The physical board available to me allowed me to quickly and easily answer questions about our plan as well as adjust on the fly without having to scroll through multiple screens of data. I know that everyone may not have the space available for something like this - my office is 10 ft X 14 ft. I probably didn’t need to have a second laptop running - a second monitor would have probably been sufficient. The second laptop allowed users to pin my main video stream to the page and expand it to see the entire board view.

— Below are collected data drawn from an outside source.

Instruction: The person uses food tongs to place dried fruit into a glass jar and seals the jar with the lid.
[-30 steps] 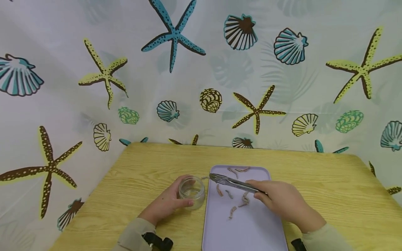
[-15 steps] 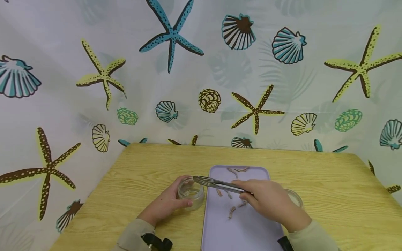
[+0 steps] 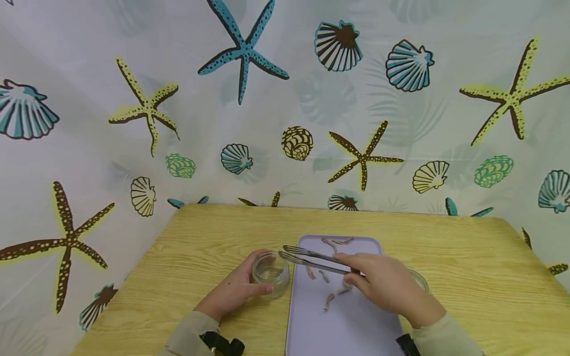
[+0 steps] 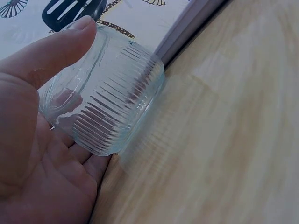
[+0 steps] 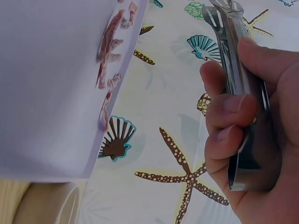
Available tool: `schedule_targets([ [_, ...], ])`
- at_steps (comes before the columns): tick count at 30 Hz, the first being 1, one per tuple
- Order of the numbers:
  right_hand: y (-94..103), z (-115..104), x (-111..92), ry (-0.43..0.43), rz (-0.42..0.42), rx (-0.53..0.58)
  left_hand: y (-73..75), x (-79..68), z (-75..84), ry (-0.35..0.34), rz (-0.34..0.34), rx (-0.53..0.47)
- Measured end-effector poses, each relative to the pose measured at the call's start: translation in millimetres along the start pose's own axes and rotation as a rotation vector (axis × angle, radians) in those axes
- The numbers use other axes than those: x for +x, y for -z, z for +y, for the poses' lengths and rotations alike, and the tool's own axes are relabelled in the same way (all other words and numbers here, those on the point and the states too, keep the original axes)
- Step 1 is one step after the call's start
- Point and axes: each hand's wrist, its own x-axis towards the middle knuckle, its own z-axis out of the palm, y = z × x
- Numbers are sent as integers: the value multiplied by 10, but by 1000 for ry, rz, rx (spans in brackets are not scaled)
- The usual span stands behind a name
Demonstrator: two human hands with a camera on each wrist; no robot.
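My left hand (image 3: 240, 286) grips a clear glass jar (image 3: 277, 284), thumb on the near side, at the left edge of a lilac tray (image 3: 343, 329). Vertical ribs show on the jar (image 4: 112, 88) in the left wrist view. My right hand (image 3: 383, 282) holds metal tongs (image 3: 318, 262) above the tray. Their two arms stand apart, tips beside the jar's rim, with no strip seen between them. Several brownish dried strips (image 3: 329, 300) lie on the tray; some (image 5: 110, 49) also appear in the right wrist view. Whether a strip lies inside the jar, I cannot tell.
A round clear glass piece (image 3: 419, 281) sits on the table right of the tray, partly hidden by my right hand. The wooden table (image 3: 213, 232) ends at a hanging cloth (image 3: 267, 113) printed with shells and starfish.
My right hand carried the tongs left from the tray to the jar's mouth, with a strip at their tips. Now the tongs have spread, and that strip is gone from them. The left hand stays put.
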Motion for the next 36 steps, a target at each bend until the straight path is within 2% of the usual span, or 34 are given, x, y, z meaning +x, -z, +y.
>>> schedule_targets([
  [9,34,176,-2,-83,-36,-30,8,2,12,-13,-5,8],
  [19,110,506,-60,-274,-106,10,21,3,8,-12,-20,-23],
  [27,138,783,-123,-324,-118,-7,23,35,-4,-25,-9,8],
  [36,111,863,-165,-362,-149,15,28,33,-39,-13,-15,1],
])
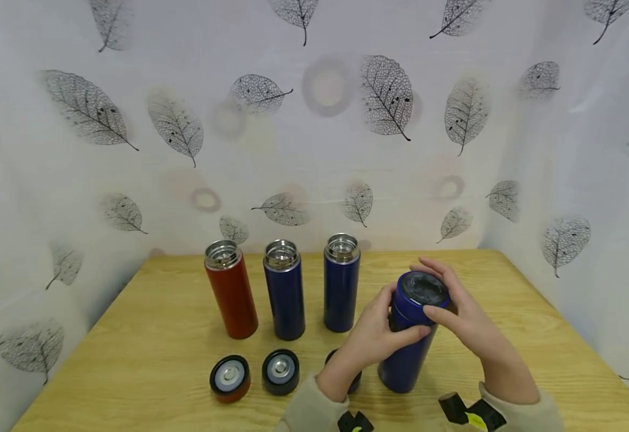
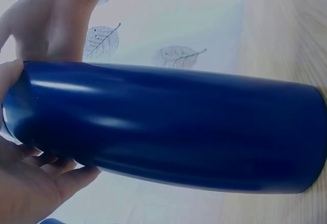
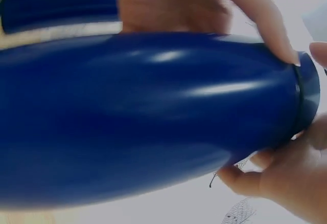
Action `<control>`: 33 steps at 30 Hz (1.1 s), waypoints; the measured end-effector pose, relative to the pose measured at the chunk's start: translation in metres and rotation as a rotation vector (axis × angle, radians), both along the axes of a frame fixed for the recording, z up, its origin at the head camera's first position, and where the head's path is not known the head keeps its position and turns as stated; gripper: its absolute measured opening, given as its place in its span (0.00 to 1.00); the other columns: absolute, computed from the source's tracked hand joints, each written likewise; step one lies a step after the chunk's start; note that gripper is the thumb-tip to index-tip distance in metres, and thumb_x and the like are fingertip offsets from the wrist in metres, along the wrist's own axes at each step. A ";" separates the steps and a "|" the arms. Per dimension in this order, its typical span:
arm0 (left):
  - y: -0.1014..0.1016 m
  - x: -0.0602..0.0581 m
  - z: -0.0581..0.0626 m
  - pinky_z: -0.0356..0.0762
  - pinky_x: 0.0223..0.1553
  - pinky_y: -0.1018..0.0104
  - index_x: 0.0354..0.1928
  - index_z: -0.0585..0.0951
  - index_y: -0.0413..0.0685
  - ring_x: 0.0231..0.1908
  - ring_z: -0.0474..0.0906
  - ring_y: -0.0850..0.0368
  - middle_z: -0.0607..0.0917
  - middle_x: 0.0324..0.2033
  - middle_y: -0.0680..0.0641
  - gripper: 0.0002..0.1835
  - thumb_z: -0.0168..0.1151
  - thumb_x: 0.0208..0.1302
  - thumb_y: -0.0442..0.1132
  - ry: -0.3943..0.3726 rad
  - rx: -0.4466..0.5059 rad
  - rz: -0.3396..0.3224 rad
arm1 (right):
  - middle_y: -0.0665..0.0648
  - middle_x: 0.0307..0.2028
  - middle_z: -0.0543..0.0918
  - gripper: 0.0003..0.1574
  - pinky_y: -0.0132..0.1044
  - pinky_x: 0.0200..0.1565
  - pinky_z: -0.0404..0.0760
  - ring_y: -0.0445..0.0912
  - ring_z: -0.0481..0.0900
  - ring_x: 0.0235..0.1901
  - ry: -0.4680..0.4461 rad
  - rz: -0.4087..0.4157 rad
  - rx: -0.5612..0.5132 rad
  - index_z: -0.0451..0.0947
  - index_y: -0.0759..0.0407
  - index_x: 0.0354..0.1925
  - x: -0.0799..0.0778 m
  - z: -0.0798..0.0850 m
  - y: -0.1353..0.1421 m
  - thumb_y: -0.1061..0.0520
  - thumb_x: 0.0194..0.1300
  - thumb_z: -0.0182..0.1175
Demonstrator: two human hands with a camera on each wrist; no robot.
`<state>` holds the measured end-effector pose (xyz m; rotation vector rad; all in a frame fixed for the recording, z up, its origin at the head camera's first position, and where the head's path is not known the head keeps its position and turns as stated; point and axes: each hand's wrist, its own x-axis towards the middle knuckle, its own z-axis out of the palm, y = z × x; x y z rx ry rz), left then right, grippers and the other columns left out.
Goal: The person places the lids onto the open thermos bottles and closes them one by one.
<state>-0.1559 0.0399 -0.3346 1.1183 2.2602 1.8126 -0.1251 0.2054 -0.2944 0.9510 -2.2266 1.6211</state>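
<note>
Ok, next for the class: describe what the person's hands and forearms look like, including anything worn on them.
Both the left hand and right hand are bare, without gloves. Each forearm wears a pale beige sleeve: left sleeve, right sleeve. Black, blocky devices sit at the left wrist and right wrist, each showing a yellow patch.

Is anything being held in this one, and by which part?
Yes, the capped blue bottle: the left hand grips its upper body just below the lid, and the right hand holds it around the lid.
</note>
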 end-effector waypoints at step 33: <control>0.002 -0.002 -0.002 0.72 0.41 0.71 0.60 0.62 0.49 0.44 0.71 0.65 0.74 0.47 0.53 0.34 0.65 0.52 0.44 -0.020 -0.008 0.015 | 0.61 0.54 0.66 0.45 0.25 0.48 0.67 0.41 0.68 0.51 0.049 0.008 -0.004 0.45 0.70 0.64 0.000 0.002 0.004 0.78 0.50 0.54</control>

I feel like the presentation of our plan and walking through it with members of the team was easier since there was a physical representation of the plan as we walked through it. This may be based on my own preconceptions - I am a visual person. I like to feel and touch and draw out things.
Please feel free to reach out to me with details of your own Virtual planning sessions or other feedback that you may have. We have migrated into a new world of business continuity across the globe that has all kinds of uncharted waters. Hopefully this will help others effectively adjust to this new reality we are currently facing.